→ **Aim of the task**
Find how many lines in the material contain "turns"; your answer should be that number alone.
──────────
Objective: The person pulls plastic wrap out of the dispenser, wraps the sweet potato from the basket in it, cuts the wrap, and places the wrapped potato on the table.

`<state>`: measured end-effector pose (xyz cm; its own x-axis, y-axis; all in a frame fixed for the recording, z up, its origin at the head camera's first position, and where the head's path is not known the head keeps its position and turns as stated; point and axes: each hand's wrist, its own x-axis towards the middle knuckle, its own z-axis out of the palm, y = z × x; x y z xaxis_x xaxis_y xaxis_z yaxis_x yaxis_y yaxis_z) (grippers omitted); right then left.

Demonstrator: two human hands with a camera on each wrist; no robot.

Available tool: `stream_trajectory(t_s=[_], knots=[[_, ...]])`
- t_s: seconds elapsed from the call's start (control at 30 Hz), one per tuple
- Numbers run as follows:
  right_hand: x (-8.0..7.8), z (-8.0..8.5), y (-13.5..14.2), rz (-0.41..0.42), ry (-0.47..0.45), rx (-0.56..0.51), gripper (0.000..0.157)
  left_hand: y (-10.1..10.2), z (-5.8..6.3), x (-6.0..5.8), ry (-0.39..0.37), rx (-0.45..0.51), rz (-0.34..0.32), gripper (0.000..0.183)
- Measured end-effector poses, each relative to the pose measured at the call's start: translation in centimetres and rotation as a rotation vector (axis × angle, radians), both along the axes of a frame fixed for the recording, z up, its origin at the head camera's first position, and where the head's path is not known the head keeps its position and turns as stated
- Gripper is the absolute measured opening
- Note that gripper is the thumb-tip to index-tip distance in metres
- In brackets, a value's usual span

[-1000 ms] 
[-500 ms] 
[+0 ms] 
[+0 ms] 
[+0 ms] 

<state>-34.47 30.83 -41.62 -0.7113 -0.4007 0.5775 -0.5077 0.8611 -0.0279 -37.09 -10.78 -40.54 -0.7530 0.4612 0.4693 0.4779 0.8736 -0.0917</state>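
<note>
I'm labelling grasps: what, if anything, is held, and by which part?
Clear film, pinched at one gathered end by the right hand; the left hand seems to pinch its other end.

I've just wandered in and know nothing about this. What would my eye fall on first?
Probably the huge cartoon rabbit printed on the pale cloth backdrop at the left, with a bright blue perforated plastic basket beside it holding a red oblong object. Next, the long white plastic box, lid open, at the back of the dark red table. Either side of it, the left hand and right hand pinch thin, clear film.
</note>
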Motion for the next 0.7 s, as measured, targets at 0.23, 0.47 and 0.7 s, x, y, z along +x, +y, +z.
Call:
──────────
→ **Answer to the exercise**
2